Thursday, January 14, 2021

Recording My Garden by Nancy Shepard

Photo: Nancy Shepard

I’ve been keeping various journals about my adventures in gardening for about 10 years. Before that, I just relied on memory and whatever they were selling at Home Depot. If they sold those plants at the local hardware stores, those must be right for my garden I reasoned back then. When I started writing down my mistakes and successes, gardening became a more serious endeavor.  My journals have evolved over time as I grew in my knowledge and saw more success. I can now see there are constant ingredients that have proven most helpful to me in making records about my garden. Here are some of them.

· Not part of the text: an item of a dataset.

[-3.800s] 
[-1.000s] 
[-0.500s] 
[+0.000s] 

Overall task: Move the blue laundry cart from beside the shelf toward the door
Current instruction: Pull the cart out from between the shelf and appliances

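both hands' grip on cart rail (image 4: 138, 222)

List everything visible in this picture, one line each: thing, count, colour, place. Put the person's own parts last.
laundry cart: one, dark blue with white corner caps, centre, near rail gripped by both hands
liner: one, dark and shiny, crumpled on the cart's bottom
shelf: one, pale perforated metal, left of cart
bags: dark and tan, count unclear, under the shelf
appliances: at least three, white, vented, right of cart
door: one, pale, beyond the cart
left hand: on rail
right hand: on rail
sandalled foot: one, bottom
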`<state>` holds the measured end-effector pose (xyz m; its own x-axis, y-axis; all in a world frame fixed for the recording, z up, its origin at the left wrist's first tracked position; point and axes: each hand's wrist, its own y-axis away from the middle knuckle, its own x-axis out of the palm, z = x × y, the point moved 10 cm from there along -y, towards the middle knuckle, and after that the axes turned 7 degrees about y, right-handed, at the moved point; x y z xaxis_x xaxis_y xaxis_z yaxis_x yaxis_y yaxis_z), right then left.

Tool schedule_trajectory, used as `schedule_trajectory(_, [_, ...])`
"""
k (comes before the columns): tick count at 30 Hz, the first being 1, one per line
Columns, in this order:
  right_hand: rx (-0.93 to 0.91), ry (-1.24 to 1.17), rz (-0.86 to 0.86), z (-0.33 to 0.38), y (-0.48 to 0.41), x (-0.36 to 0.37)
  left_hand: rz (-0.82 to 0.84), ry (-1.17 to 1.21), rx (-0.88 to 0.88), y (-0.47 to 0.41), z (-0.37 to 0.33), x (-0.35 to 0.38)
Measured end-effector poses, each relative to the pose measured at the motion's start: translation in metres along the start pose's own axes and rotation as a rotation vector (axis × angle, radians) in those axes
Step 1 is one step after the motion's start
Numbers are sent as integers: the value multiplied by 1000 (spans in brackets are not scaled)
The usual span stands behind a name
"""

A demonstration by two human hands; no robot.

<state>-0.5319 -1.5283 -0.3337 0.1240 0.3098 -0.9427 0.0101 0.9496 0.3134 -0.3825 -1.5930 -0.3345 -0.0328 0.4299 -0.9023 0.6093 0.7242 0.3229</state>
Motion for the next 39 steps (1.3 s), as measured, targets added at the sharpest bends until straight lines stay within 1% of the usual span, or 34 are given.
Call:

Pictures, as many as possible

In the beginning I just wrote notes as I surveyed my yard at the end of summer. I quickly started adding pictures each year and now can’t do without them. I’ve used Walgreens to get 4x6 inch pictures for 35 cents each. Pictures are especially gratifying when I can see the “before” and “after.” Like seeing a picture of a very messy, weedy area and then a picture two years later after I completely redid that patch of my yard. Seeing successes using pictures is a great motivator when you have a hail storm wipe out your whole garden for one season.

Photo: Nancy Shepard

Lessons Learned

A garden journal wouldn’t be complete without including what grew well and what didn’t. I still laugh when I see the photo of my contorted carrots because I planted the seed too closely and didn’t thin them.

Photo: Nancy Shepard

One year I wrote “Morning Glories, what a nightmare! They came up as volunteers all over the yard. Get rid of these and don’t ever plant again!” And in 2012 “Do not plant sunflowers because they attract a lot of wasps!” And the year my green beans got the mosaic virus and I refrained from planting them one summer and got a great crop the next. I’ve also captured all the soil test results I’ve done over the years for comparison (always low in nitrogen.) And one year I used pieces of carpet between rows in my veggie garden to keep down weeds (very ugly and likely toxic.)

Time Lapses

I’ve lived in my house for 20 years now and have slowly seen how my backyard neighbors’ trees keep decreasing the sun in my yard as they grow bigger and bigger. I only have half the veggie garden I used to but I also saw a huge increase in sunny areas after I had a very large cottonwood tree removed.  Over time – seeing from one year to the next how things can change so extremely – weather, temperatures, drought, insect swarms – never a dull moment in Colorado!

Pasting in seed packets and plant tags

This has proved to be the most valuable to me because I can see exactly what I bought and tried. I write the year it was planted and where and follow up with “amazing performer” or “didn’t even last one year.”

Photo: Nancy Shepard


These have been especially useful when we completely renovated the front yard landscape, ridding it of giant junipers and a barely thriving lawn and now seeing how the new trees and perennials look better and better each year. We put in so many new items my sketch got messy, especially when I decided I needed to learn all the botanical names.

Photo: Nancy Shepard

Non-garden notes

Just as useful were the notes not related to plants.  Like a reminder to refinish our deck and paint the gazebo, build a new brick walkway and replace the old railroad ties on the back wall. And also a reminder to put out snake deterrent in the spring. My discovery of the non-toxic pond dye like they use at the Denver Botanic Gardens was very gratifying.

Themes that don’t go away

And then there are the themes that don’t ever seem to go away. The words, “messy,” ‘overgrown,” and “needs pruning” and “bindweed “are written every single year. You would think that with all this journaling I’d get the message.